* **WORK ITEM**
Copy out the listing that follows, exact in every word, and skip the images.

——

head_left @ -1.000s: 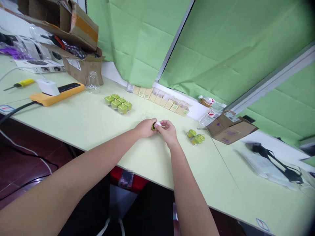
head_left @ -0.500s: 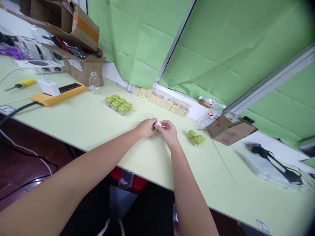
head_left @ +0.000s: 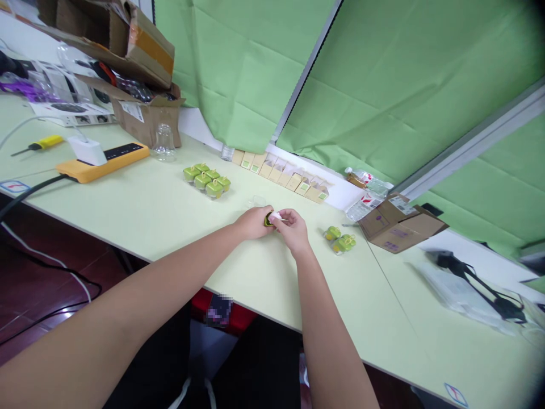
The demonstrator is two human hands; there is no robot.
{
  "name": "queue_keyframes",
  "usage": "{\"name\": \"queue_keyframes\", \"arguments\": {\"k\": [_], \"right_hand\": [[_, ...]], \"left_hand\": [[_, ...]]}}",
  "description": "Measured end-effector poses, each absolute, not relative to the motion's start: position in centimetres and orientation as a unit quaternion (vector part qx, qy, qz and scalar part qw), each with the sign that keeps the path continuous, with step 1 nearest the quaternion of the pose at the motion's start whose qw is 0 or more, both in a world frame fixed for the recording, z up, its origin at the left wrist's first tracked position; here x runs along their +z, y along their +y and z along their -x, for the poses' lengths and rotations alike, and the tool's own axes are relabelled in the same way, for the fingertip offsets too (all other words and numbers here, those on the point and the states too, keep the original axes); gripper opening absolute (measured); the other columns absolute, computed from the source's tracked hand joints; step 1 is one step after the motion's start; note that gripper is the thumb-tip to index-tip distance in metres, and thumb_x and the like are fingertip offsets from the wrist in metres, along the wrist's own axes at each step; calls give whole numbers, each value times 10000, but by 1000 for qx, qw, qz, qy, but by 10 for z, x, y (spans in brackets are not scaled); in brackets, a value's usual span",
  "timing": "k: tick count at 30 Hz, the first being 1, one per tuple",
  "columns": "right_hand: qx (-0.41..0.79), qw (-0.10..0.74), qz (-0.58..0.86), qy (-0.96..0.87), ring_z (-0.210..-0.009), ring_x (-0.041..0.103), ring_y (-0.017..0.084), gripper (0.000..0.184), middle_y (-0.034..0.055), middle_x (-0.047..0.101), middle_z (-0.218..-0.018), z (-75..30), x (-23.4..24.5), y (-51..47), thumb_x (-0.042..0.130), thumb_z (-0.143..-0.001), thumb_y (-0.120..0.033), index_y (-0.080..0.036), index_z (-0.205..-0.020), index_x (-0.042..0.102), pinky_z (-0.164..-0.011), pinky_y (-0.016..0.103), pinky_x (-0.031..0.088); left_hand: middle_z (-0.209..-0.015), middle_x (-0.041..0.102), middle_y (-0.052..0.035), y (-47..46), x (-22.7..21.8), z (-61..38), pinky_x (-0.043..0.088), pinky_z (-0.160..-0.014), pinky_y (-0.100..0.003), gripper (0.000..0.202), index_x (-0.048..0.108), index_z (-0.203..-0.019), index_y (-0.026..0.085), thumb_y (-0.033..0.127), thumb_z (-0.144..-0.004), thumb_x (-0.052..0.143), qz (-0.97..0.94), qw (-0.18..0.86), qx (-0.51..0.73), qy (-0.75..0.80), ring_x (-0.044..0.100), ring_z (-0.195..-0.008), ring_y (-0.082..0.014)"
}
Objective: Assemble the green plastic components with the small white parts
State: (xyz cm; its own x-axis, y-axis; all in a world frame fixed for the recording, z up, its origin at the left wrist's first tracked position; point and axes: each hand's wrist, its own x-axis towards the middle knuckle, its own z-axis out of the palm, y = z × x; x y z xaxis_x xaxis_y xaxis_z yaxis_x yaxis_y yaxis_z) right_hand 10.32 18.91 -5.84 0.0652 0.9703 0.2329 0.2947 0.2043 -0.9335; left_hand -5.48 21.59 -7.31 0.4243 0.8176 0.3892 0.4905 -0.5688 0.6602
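Note:
My left hand (head_left: 254, 222) and my right hand (head_left: 293, 229) meet over the pale green table (head_left: 140, 210). Both are closed around one small green object (head_left: 268, 219). My right fingers pinch a small white piece (head_left: 275, 216) against it. A cluster of several green capped pieces (head_left: 206, 180) sits to the left. Two or three more green pieces (head_left: 340, 240) lie just right of my right hand. A small clear piece (head_left: 256, 200) lies just beyond my hands.
A row of small tan boxes (head_left: 281, 173) lines the back edge. A brown carton (head_left: 398, 224) stands at the right, larger cartons (head_left: 128, 68) at the back left. An orange power strip (head_left: 102, 161), a glass bottle (head_left: 163, 142), a yellow screwdriver (head_left: 40, 144) and a bagged black cable (head_left: 477, 284) also lie here.

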Motion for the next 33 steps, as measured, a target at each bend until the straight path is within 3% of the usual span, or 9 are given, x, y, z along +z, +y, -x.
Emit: {"name": "queue_keyframes", "arguments": {"k": [17, 33], "right_hand": [[363, 526, 502, -583, -805, 660, 167, 440, 41, 706, -973, -103, -49, 185, 843, -596, -447, -211, -926, 671, -740, 324, 557], [312, 496, 528, -614, -886, 689, 215, 402, 66, 740, -1019, -105, -47, 183, 824, -639, -418, -198, -960, 722, -811, 362, 563]], "left_hand": [[-936, 672, -16, 224, -77, 53, 454, -685, -279, 278, 588, -1024, 230, 300, -766, 663, -793, 220, 420, 382, 612, -822, -183], [-938, 654, -53, 224, -79, 54, 454, -689, -321, 227, 587, -1008, 237, 236, -783, 618, -807, 173, 382, 416, 617, -847, -231]]}}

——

* **FINAL ANSWER**
head_left @ -1.000s: 
head_left @ -0.500s: 
head_left @ +0.000s: 
The demonstrator is two human hands; there is no robot.
{
  "name": "queue_keyframes",
  "usage": "{\"name\": \"queue_keyframes\", \"arguments\": {\"k\": [_], \"right_hand\": [[_, ...]], \"left_hand\": [[_, ...]]}}",
  "description": "Measured end-effector poses, each absolute, not relative to the motion's start: position in centimetres and orientation as a unit quaternion (vector part qx, qy, qz and scalar part qw), each with the sign that keeps the path continuous, with step 1 nearest the quaternion of the pose at the motion's start whose qw is 0 or more, both in a world frame fixed for the recording, z up, its origin at the left wrist's first tracked position; here x runs along their +z, y along their +y and z along their -x, for the poses' lengths and rotations alike, and the tool's own axes are relabelled in the same way, for the fingertip offsets too (all other words and numbers here, those on the point and the states too, keep the original axes); gripper opening absolute (measured); the other columns absolute, computed from the source's tracked hand joints; step 1 is one step after the motion's start; note that gripper is the thumb-tip to index-tip distance in metres, and thumb_x and the like are fingertip offsets from the wrist in metres, along the wrist's own axes at each step; calls give whole numbers, each value times 10000, but by 1000 for qx, qw, qz, qy, but by 10 for z, x, y (spans in brackets are not scaled); in brackets, a value's usual span",
  "timing": "k: tick count at 30 Hz, the first being 1, one per tuple",
  "columns": "right_hand: qx (-0.41..0.79), qw (-0.10..0.74), qz (-0.58..0.86), qy (-0.96..0.87), ring_z (-0.210..-0.009), ring_x (-0.041..0.103), ring_y (-0.017..0.084), gripper (0.000..0.184), middle_y (-0.034..0.055), middle_x (-0.047..0.101), middle_z (-0.218..-0.018), z (-75..30), x (-23.4..24.5), y (-51..47), thumb_x (-0.042..0.130), thumb_z (-0.143..-0.001), thumb_y (-0.120..0.033), index_y (-0.080..0.036), index_z (-0.205..-0.020), index_x (-0.042..0.102), pinky_z (-0.164..-0.011), pinky_y (-0.016..0.103), pinky_x (-0.031..0.088); left_hand: middle_z (-0.209..-0.015), middle_x (-0.041..0.102), middle_y (-0.052..0.035), y (-47..46), x (-22.7..21.8), z (-61..38), pinky_x (-0.043..0.088), pinky_z (-0.160..-0.014), pinky_y (-0.100..0.003), gripper (0.000..0.202), index_x (-0.048..0.108), index_z (-0.203..-0.019), index_y (-0.026..0.085), thumb_y (-0.033..0.127), thumb_z (-0.144..-0.004), thumb_x (-0.052..0.143), qz (-0.97..0.94), qw (-0.18..0.86), qx (-0.51..0.73), qy (-0.75..0.80), ring_x (-0.044..0.100), ring_z (-0.195..-0.008), ring_y (-0.082..0.014)"
}
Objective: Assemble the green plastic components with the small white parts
State: (xyz cm; its own x-axis, y-axis; all in a world frame fixed for the recording, z up, its origin at the left wrist's first tracked position; point and axes: each hand's wrist, its own x-axis towards the middle knuckle, its own z-axis out of the palm, y = z × x; x y z xaxis_x xaxis_y xaxis_z yaxis_x yaxis_y yaxis_z) right_hand 10.32 18.91 -5.84 0.0652 0.9703 0.2329 0.2947 0.2043 -0.9335; left_hand -5.48 21.59 -7.31 0.4243 0.8176 0.3892 0.4905 -0.5688 0.6602
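Note:
My left hand (head_left: 254, 222) and my right hand (head_left: 293, 229) meet over the pale green table (head_left: 140, 210). Both are closed around one small green object (head_left: 268, 219). My right fingers pinch a small white piece (head_left: 275, 216) against it. A cluster of several green capped pieces (head_left: 206, 180) sits to the left. Two or three more green pieces (head_left: 340, 240) lie just right of my right hand. A small clear piece (head_left: 256, 200) lies just beyond my hands.
A row of small tan boxes (head_left: 281, 173) lines the back edge. A brown carton (head_left: 398, 224) stands at the right, larger cartons (head_left: 128, 68) at the back left. An orange power strip (head_left: 102, 161), a glass bottle (head_left: 163, 142), a yellow screwdriver (head_left: 40, 144) and a bagged black cable (head_left: 477, 284) also lie here.
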
Motion for the next 33 steps, as measured, a target at each bend until the straight path is within 3% of the usual span, or 9 are given, x, y, z along +z, +y, -x.
Emit: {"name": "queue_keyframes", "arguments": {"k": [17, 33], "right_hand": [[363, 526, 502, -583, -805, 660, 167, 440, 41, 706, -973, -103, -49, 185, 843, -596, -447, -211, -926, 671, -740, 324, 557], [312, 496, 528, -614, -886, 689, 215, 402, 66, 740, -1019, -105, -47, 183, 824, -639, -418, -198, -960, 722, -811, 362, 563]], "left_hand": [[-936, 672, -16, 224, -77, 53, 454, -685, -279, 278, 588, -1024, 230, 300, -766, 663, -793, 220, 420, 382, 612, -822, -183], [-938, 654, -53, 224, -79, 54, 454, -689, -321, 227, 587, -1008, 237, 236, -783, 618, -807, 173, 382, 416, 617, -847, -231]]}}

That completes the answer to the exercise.